Introduction: Freelancing in Myanmar — Talent, Tax Law, and Extraordinary Challenges

Myanmar has a population of approximately 54 million people, a young and growing technology workforce, and a history — particularly in major urban centres like Yangon and Mandalay — of freelance work in software development, graphic design, content creation, translation, and digital marketing serving international clients.

The formal tax framework governing freelancers is relatively straightforward on paper: personal income tax (PIT) at progressive rates of 0%–25%, a 5% Commercial Tax on business services, and a business registration requirement. For international service income, there is a requirement to remit in the currency earned.

In practice, however, the environment for remote and international freelancing in Myanmar in 2025–2026 is shaped by factors far outside the tax code:

  • Internet shutdowns: As of 2025, Freedom House scored Myanmar 9/100 for internet freedom — among the world’s worst. Over 138 townships had faced mobile and internet shutdowns.
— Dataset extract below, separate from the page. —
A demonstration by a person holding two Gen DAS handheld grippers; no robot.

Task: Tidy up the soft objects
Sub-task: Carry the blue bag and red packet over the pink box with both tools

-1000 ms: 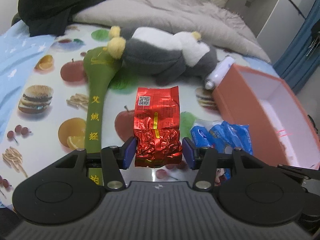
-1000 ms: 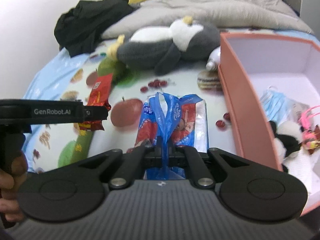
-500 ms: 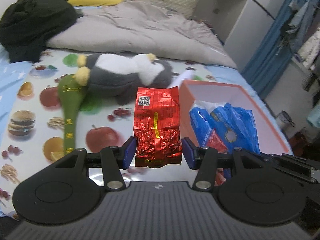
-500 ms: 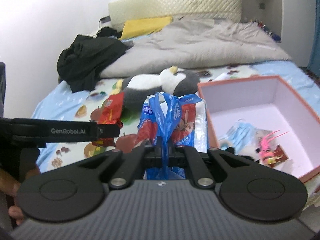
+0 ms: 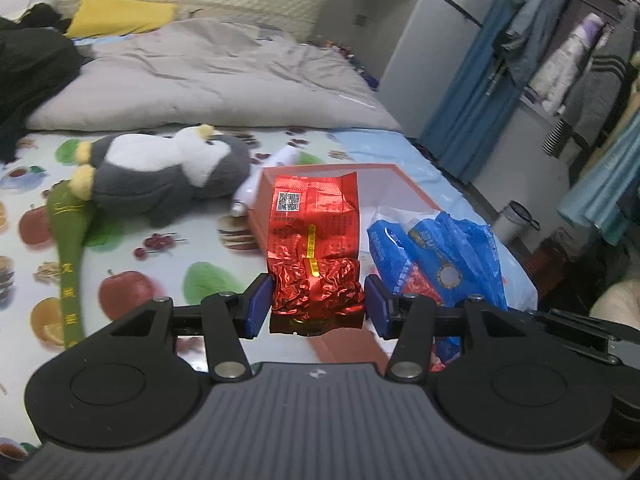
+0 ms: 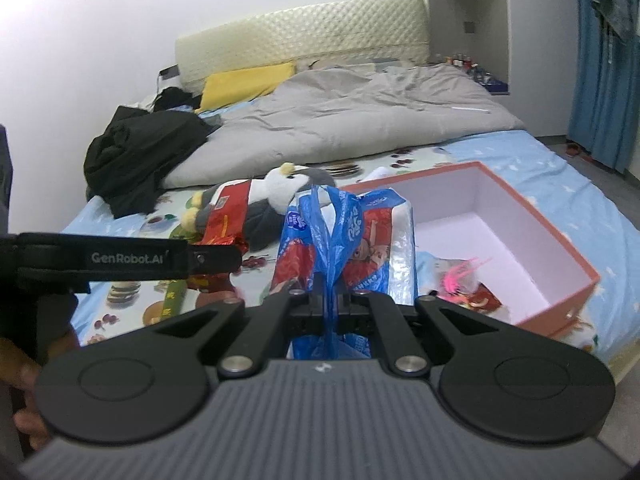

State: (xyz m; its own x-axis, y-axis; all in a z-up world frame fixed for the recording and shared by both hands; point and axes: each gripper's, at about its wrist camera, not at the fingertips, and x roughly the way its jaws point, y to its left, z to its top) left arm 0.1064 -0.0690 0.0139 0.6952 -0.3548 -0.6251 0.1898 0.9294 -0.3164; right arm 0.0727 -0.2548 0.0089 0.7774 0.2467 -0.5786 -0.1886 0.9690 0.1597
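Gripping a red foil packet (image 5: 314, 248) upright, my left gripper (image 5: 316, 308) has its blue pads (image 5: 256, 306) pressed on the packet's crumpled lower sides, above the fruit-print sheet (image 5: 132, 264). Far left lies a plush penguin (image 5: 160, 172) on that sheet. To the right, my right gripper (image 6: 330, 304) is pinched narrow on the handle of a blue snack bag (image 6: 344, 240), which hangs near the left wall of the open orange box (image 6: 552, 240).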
A March 2025 earthquake in Mandalay further damaged telecommunications infrastructure.
  • VPN restrictions: VPNs were blocked in May 2024. The 2025 Cybersecurity Law, effective July 2025, requires VPN service providers to obtain government licences and imposes prison terms for unlicensed operation.
  • Currency collapse: The Myanmar Kyat (MMK) has lost the vast majority of its pre-coup value. The official exchange rate and black market rate diverge significantly. Tax law requires payments to be made in the currency in which income was earned — meaning USD-earning freelancers technically pay tax in USD.
  • Financial system: International bank transfers, PayPal, Payoneer, and Wise access are severely limited or unreliable for many residents.
  • Civil war: Active armed conflict continues across significant portions of the country, with displacement of millions of civilians.

This guide covers what freelancers operating within Myanmar, Myanmar diaspora freelancers, and international professionals engaged in Myanmar-related work need to understand about the formal tax framework — while being transparent about the practical constraints.
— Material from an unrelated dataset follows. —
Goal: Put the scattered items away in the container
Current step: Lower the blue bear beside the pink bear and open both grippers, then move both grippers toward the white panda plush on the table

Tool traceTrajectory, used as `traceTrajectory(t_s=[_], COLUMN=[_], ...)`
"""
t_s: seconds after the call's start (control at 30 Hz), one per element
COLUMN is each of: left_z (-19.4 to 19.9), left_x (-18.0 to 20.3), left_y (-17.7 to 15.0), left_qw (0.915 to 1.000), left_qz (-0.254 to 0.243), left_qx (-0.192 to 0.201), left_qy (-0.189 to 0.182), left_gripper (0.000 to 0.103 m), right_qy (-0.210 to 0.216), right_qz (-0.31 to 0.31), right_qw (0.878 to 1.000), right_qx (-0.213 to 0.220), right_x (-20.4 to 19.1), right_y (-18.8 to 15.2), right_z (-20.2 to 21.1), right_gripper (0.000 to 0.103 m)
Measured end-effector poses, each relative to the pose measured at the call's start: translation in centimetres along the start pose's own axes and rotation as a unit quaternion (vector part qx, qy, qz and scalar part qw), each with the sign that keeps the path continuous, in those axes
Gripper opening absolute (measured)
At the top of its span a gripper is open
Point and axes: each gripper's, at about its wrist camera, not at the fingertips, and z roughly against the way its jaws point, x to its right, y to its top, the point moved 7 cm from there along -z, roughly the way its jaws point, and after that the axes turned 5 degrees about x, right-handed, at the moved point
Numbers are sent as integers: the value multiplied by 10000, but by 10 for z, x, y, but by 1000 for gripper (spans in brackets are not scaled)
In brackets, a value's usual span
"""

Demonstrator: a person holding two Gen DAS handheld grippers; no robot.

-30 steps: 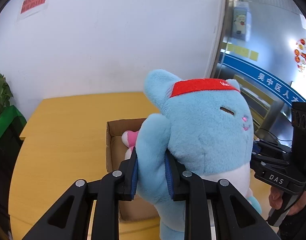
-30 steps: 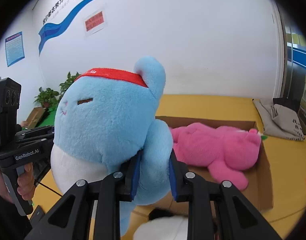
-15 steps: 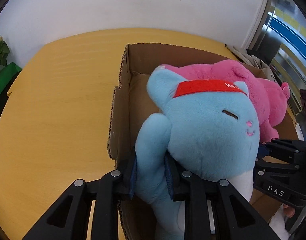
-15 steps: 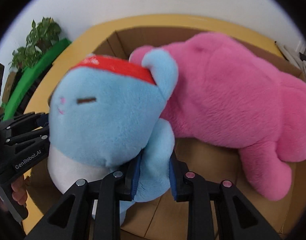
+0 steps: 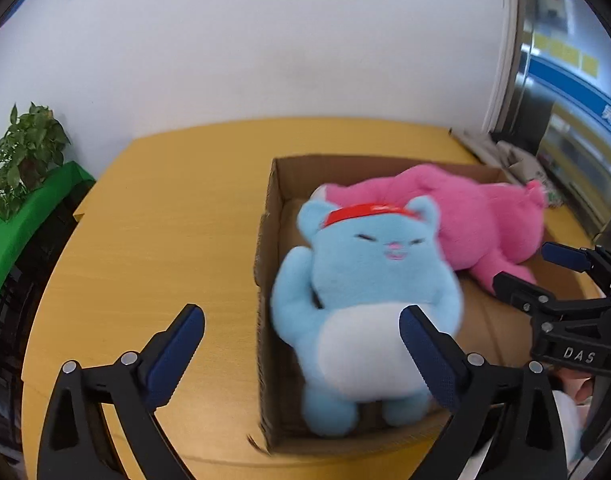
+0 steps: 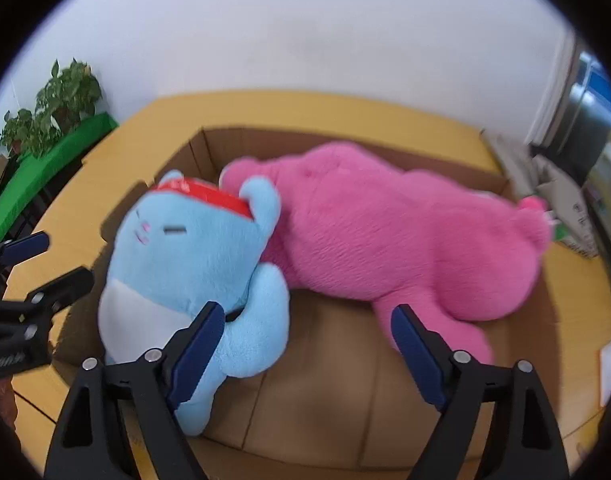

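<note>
Looking down over both claws, I see one cardboard box [image 5: 271, 216] on the yellow desk [image 5: 165, 240], and two plush toys lie in it: one blue plush [image 5: 369, 292] with a red headband, and one pink plush [image 5: 477, 224] stretched along the far side, touching the blue one's head. My left claw [image 5: 301, 334] has just been opening and now stands wide, its pads clear of the blue plush; one pad hangs over the desk outside the box wall, the other in front of the toy's white belly. My right claw [image 6: 307, 332] has just been opening too, and gapes over the box floor, its left pad just beside the blue plush's arm, not pressing it. Neither claw holds anything. One potted plant [image 5: 25, 152] stands beyond the desk's left edge
</note>
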Motion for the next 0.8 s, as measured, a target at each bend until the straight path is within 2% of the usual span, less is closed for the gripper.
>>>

Part 1: Myanmar’s Tax Year and Financial Year

Myanmar’s financial year (and tax year) runs from April 1 to March 31 of the following year.
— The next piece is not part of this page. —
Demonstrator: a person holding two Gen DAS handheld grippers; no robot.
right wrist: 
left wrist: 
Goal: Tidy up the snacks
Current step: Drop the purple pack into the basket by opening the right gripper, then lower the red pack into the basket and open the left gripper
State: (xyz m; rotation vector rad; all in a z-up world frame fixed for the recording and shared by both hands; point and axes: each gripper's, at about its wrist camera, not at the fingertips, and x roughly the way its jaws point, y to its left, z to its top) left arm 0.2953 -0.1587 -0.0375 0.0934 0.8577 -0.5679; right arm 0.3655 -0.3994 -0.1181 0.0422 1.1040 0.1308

Financial YearPeriodUTL Applicable
FY 2025–2026April 1, 2025 – March 31, 2026Union Taxation Law 2025 (UTL 2025)
FY 2026–2027April 1, 2026 – March 31, 2027UTL 2026 (to be enacted)

Key filing deadline: Annual PIT tax returns for individuals are due 30 June following the close of the financial year (i.e., FY 2025–2026 returns are due 30 June 2026).

Source: VDB Loi Myanmar Tax Booklet 2025–2026; DFDL Myanmar 2025 UTL Analysis


Part 2: Who Is a Resident Taxpayer in Myanmar?

Residency Definition

An individual is considered a resident of Myanmar if they reside in Myanmar for 183 days or more during the income year. Residency status determines:

  • Whether worldwide income is taxed (residents) or only Myanmar-sourced income (non-resident foreigners)
  • The applicable PIT rate structure
Taxpayer CategoryTaxable Income ScopePIT Rates
Myanmar citizens (resident)Worldwide income0%–25% progressive
Resident foreigners (183+ days)All Myanmar-sourced income0%–25% progressive
Non-resident foreigners (<183 days)Myanmar-sourced income onlyProgressive 3%–30%, or flat 35% — whichever is greater
Non-resident Myanmar citizens abroad (salary)Foreign salaryLower of: prevailing 0%–25% rates, or flat 2% without deductions
Non-resident Myanmar citizens (other foreign income)Other foreign incomeFlat 10%, no deductions

Source: DFDL Myanmar 2025 UTL Analysis; PWC Myanmar Individual Tax Summary


Part 3: Types of Taxable Income for Freelancers

Myanmar’s Income Tax Law classifies taxable income into several categories relevant to freelancers:

Employment Income (Salary)

Salaries, wages, bonuses, awards, commissions, and any fees received from an employer-employee relationship. Subject to PIT progressive rates. Tax-free threshold: MMK 4,800,000 per year.

Business Income

Income from trading, commerce, and business activities conducted by individuals or unregistered partnerships. Subject to PIT at progressive rates.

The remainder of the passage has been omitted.